Blog

5 reasons to use SQL Common Table Expressions (WITH clause)

After years of working with SQL and optimizing hundreds of poorly written queries, I decided to write this post to encourage use of what I found to be one of the SQL’s most underappreciated features – Common Table Expressions, often known as ‘With clause’.
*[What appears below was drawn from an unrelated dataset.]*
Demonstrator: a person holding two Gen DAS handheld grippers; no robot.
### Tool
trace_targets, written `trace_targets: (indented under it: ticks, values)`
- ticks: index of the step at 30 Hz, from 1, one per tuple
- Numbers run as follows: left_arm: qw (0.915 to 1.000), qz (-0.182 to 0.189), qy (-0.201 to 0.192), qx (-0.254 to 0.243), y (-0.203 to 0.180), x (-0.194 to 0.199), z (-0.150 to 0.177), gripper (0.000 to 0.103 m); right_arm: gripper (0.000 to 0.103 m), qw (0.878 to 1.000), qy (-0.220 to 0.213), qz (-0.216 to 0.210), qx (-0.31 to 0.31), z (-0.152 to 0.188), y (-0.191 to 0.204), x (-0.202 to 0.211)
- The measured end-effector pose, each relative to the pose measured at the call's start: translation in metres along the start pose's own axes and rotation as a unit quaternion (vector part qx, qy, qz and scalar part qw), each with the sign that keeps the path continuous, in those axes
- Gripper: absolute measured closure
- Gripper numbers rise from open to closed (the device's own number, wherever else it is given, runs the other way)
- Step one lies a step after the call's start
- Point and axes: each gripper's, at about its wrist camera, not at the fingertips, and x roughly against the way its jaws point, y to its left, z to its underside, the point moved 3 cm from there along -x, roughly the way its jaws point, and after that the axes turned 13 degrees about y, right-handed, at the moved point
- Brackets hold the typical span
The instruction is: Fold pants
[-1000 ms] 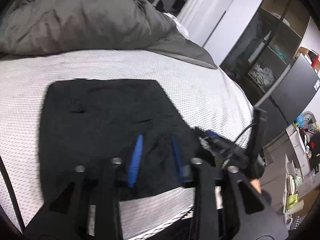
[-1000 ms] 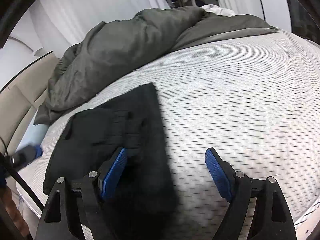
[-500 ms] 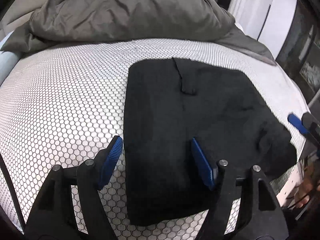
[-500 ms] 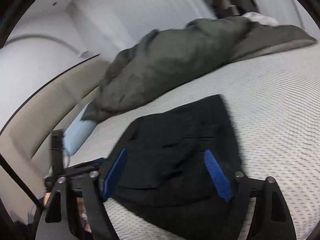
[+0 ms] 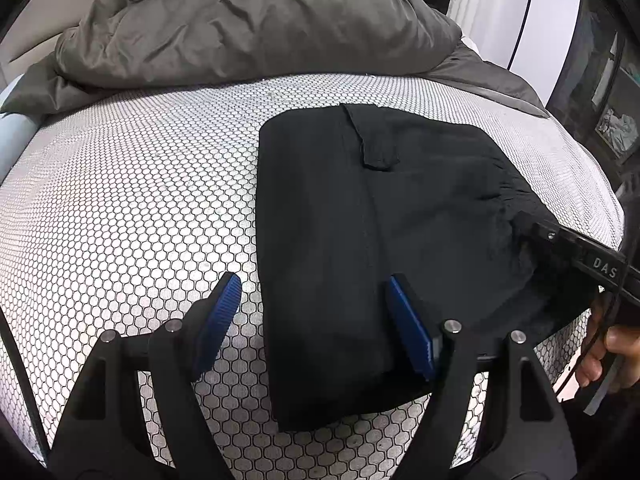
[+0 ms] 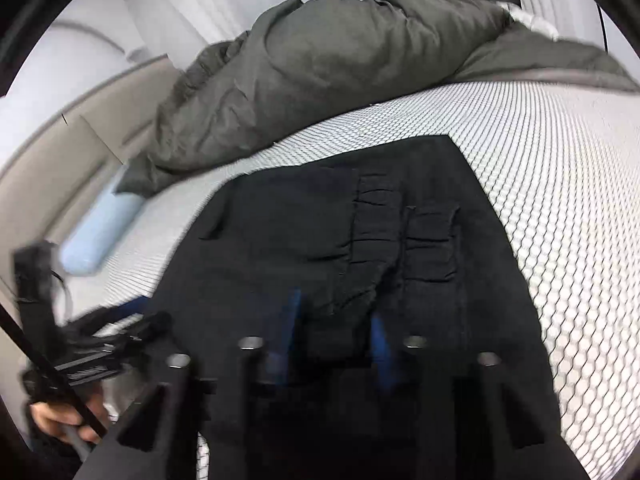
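The folded black pants (image 5: 380, 240) lie flat on the honeycomb-patterned mattress (image 5: 120, 200), near its front edge, below the grey duvet (image 5: 248, 24). The left gripper (image 5: 316, 320) has just been opening; its jaws straddle the pants' left edge without pressing. The right gripper (image 6: 336, 332) has just been closing and pinches a bunched fold of the pants.

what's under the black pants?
The black pants lie folded on the hexagon-patterned mattress cover, which shows all around them. Whatever lies between the fabric layers or directly beneath them is covered.
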Motion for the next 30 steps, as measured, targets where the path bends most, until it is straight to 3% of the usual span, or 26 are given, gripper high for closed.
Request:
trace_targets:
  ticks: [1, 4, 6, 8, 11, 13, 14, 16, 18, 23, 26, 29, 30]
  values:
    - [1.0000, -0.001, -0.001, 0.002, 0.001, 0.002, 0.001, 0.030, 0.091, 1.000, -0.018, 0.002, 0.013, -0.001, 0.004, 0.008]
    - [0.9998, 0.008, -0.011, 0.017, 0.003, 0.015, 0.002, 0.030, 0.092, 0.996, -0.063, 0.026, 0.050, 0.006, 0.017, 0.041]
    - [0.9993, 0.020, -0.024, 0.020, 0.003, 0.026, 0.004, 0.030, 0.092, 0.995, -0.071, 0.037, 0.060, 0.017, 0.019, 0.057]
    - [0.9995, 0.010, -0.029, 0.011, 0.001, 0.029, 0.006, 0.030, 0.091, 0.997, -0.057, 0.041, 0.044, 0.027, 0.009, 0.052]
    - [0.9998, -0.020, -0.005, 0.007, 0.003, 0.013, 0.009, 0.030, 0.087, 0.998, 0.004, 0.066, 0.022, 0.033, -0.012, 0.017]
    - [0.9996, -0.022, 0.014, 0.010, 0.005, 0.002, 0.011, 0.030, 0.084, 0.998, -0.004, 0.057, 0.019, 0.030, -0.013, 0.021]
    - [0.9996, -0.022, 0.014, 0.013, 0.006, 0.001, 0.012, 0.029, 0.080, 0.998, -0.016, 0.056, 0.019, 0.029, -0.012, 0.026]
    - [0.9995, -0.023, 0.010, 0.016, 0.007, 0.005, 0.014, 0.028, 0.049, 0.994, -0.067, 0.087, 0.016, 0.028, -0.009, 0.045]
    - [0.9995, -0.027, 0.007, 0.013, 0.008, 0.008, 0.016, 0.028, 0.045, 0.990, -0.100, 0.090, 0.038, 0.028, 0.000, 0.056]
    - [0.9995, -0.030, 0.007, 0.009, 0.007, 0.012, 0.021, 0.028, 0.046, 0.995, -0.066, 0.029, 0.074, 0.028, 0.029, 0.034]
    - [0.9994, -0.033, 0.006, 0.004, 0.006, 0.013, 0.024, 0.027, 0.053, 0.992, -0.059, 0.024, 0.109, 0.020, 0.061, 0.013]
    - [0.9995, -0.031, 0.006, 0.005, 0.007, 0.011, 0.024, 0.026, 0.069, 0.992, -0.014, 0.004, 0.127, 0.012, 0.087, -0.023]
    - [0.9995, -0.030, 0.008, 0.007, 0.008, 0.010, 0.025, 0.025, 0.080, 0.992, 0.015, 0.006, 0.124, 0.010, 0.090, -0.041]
What is a Common Table Expression

In short, CTEs are about taking parts of a SQL query, naming them, and referring to them later. Just like in this example.

WITH some_name AS (
SELECT column_1, max(column_2) as max_2
FROM table_1
GROUP BY column_1
)
SELECT t2.column_3, s.max_2
FROM table_2 t2
JOIN some_name s
ON t2.column_1 = s.column_1

If you need more details, have a look here

1. Readability

How many times have you seen queries like this?

SELECT * FROM (
  SELECT
    column_1,
    max(sum_1) as max_1
  FROM (
    SELECT
      column_1,
      column_2,
      sum(column_3) as sum_1
    FROM table
    GROUP BY column_1, column_2
   )
   GROUP BY column_1
) WHERE max_1 < 3

Obviously, somebody else wrote the query, you have to analyze/modify/fix it, and it is much longer and more complicated than the example above (a few extra joins, dozens of columns etc). So:

  1. For a complex query, it takes you some time before you even figure out where the logic starts
  2. You go crazy as you keep scrolling up and down the editor, because the column names are at the top, and a corresponding WHERE condition is at the bottom, 500 lines down.
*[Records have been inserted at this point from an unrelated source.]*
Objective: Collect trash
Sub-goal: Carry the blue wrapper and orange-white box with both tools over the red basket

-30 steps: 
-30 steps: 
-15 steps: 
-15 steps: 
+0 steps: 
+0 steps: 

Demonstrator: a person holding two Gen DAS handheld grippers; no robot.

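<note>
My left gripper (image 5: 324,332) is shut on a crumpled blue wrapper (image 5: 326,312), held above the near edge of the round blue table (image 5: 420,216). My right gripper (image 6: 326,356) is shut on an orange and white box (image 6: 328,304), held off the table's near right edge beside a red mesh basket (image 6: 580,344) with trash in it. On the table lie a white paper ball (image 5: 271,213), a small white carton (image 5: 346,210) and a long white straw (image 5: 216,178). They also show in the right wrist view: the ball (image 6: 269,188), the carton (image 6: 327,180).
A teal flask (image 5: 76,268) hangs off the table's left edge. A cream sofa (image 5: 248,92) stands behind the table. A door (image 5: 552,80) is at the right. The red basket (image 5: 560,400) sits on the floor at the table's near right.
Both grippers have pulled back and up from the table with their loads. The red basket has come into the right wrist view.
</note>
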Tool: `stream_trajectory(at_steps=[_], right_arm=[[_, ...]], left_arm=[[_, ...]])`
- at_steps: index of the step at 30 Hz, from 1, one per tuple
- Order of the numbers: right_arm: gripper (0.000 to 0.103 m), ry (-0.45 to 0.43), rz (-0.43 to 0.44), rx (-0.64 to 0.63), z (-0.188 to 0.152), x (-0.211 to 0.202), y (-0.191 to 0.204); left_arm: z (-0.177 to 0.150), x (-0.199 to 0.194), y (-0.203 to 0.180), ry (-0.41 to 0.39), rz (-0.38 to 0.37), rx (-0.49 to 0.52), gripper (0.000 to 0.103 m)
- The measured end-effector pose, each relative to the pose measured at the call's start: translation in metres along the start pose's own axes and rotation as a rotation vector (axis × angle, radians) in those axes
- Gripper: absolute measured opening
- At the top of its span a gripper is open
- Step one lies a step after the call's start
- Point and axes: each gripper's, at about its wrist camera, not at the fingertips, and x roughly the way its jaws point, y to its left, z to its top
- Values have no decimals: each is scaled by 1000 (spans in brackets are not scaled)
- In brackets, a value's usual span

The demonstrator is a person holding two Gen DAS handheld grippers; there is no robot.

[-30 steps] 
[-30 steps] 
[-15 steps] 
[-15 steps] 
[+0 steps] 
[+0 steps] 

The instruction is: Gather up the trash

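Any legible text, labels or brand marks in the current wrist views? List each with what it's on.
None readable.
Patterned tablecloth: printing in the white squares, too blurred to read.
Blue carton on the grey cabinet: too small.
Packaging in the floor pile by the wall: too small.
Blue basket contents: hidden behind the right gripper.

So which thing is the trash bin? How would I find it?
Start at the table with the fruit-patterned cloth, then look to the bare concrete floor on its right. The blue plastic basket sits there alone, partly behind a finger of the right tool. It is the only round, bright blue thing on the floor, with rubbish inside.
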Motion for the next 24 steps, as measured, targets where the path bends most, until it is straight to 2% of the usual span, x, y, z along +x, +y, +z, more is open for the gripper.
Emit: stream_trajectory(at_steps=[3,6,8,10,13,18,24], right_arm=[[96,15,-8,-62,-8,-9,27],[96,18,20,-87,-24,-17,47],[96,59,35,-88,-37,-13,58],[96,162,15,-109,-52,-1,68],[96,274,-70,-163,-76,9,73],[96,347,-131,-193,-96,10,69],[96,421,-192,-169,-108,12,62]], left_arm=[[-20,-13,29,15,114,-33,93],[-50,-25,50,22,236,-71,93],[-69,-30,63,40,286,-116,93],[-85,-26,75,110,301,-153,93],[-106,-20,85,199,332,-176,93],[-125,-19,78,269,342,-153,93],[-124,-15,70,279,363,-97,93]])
Isn’t this version easier to read?

WITH q_1 AS (
SELECT
  column_1,
  column_2,
  sum(column_3) as sum_1
FROM table
GROUP BY column_1, column_2
),
q_2 AS (
SELECT
  column_1,
  max(sum_1) as max_1
FROM q_1
   GROUP BY column_1 
)
SELECT *
FROM q_2
WHERE max_1 < 3

2. Logical flow

In the rewritten query with CTEs the flow goes from the top to the bottom. Furthermore, instead of names like q_1 you can use more meaningful ones like t1_sum (in the first example, subqueries are not named at all). Together with proper commenting, your SQL code will be much better reflecting the business logic.

3. Less code

Let’s have a look the following example:

SELECT
  t1.col_1,
  t2.col_3,
  t3.col_3
FROM
t1
JOIN
(SELECT DISTINCT
 col_2,
 col_3
 FROM xyz
 WHERE col_2 = 2 and col_3 < 15) t2
ON t1.col_2 = t2.col_2
JOIN
(SELECT DISTINCT
 col_2,
 col_3
 FROM xyz
 WHERE col_2 = 2 and col_3 > 22) t3
ON t1.col_2 = t3.col_3

You probably have noticed, that parts of the query repeat. These can be extracted into CTEs and rewritten like this:

WITH dist AS (
SELECT DISTINCT
  col_2,
  col_3
FROM xyz
WHERE col_2 = 2
),
t2 AS (
  SELECT * FROM dist WHERE col_3 < 15
),
t3 AS (
  SELECT * FROM dist WHERE col_2 < 22
)
SELECT
  t1.col_1,
  t2.col_3,
  t3.col_3
FROM
t1
JOIN t2
ON t1.col_2 = t2.col_2
JOIN t3
ON t1.col_2 = t3.col_3

In this particular example, the savings in code length might not be so spectacular, but as you start rewriting your queries, you’ll discover that many repeating parts can be eliminated. The authors of the database you’re working with probably also made some observation about repeating, so please read the next section carefully,

Performance and hints

Contrary to what many inexperienced users believe, a SQL statement is not executed ‘as a whole’, but it a series of operations like reads, joins, sorts, unions etc, executed most often sequentially, sometimes in parallel to each other, sometimes in a paralleled way. It depends on the specific database engine how CTEs are processed, but proper use of them is a very powerful tool when tuning SQL queries. I will provide 2 examples how Oracle can take advantage of them:

  1. If a CTE is referred to in the further part of the query more than once, it may get materialized. This means it is saved to a temporary table, so that the preceding operations are not repeated
  2. Using hints, like MATERIALIZE, it is possible to force saving part of a query to a temporary table. This, in turn, influences all the joins downstream, as the temporary table has no indexes, and is hash-joined whenever the join conditions permit

On the other hand, there are engines like Redshift, which do not materialize CTEs. That should not discourage you from using CTEs to structure your code.

5. CTE recursion

Another feature that is database specific is CTE recursion, or otherwise the ability for the query to reference itself, to generate new rows basing on rows so far. The implementation differs between the databases, but if your worked with CONNECT BY queries in Oracle and now moved to MS SQL server, you’re likely to run into them. Google for more.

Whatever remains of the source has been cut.